» **PROBLEM TO WORK ON**
Return the data exactly, without pictures.

» **MATERIAL PROVIDED**
******************************

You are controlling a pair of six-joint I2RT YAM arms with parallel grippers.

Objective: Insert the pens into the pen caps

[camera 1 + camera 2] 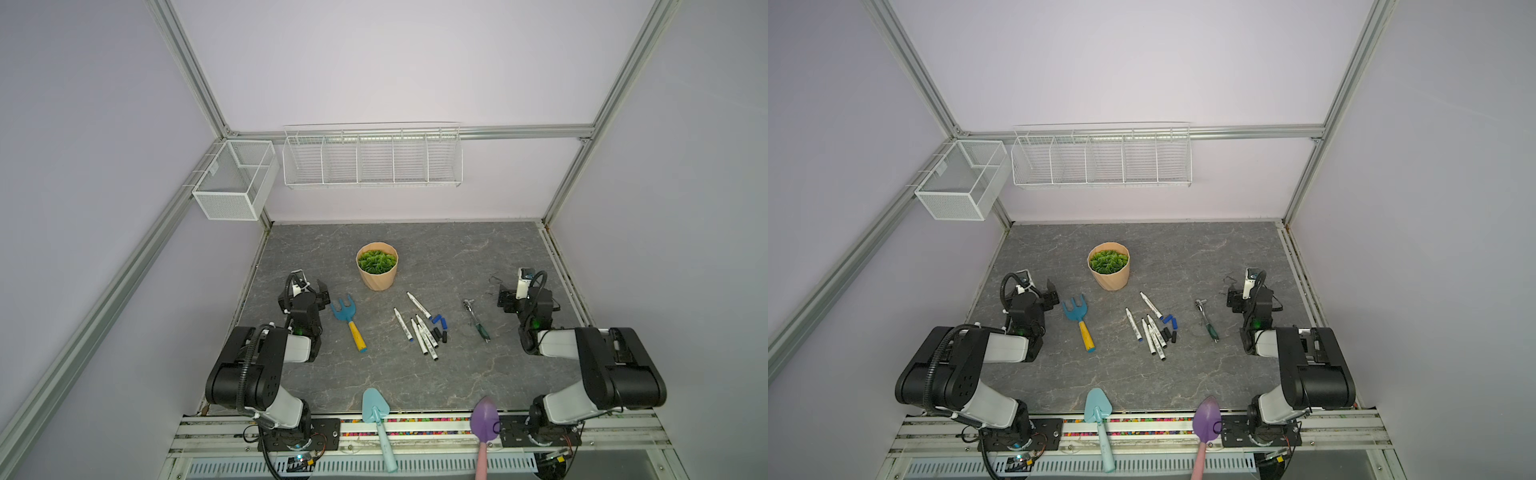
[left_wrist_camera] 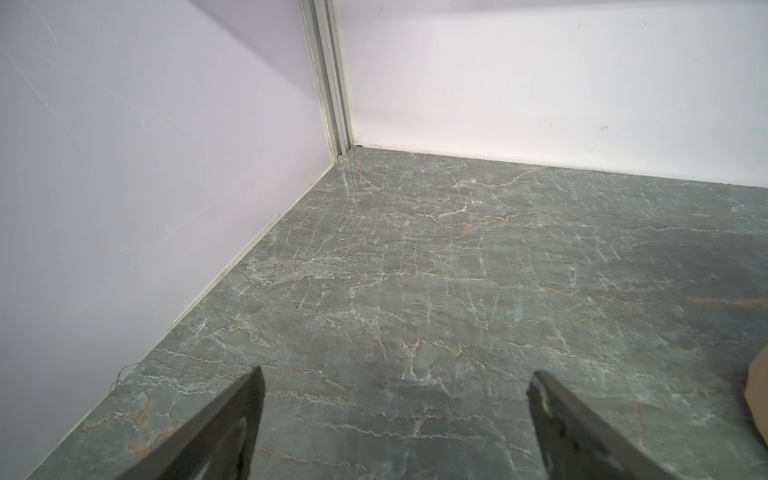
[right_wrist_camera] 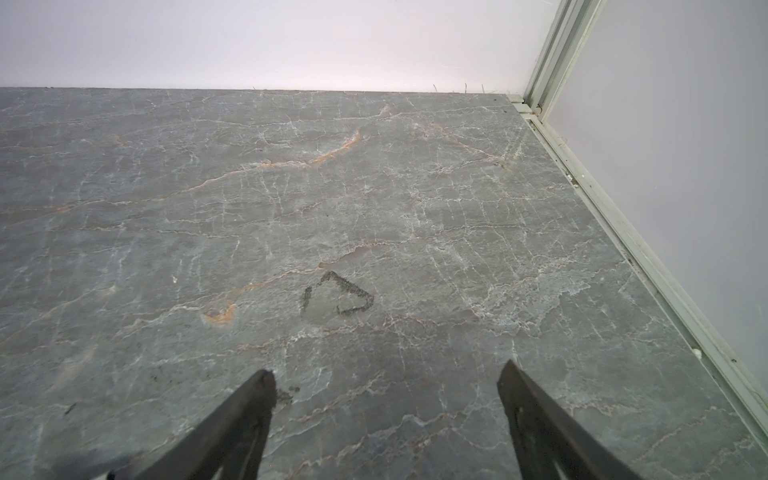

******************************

» **SOLVED PROBLEM**
You are controlling a pair of six-joint I2RT YAM arms with parallel grippers.

Objective: Insert the pens into the pen caps

[camera 1 + camera 2] 
[left_wrist_camera] 
[right_wrist_camera] 

The exercise requires no additional content.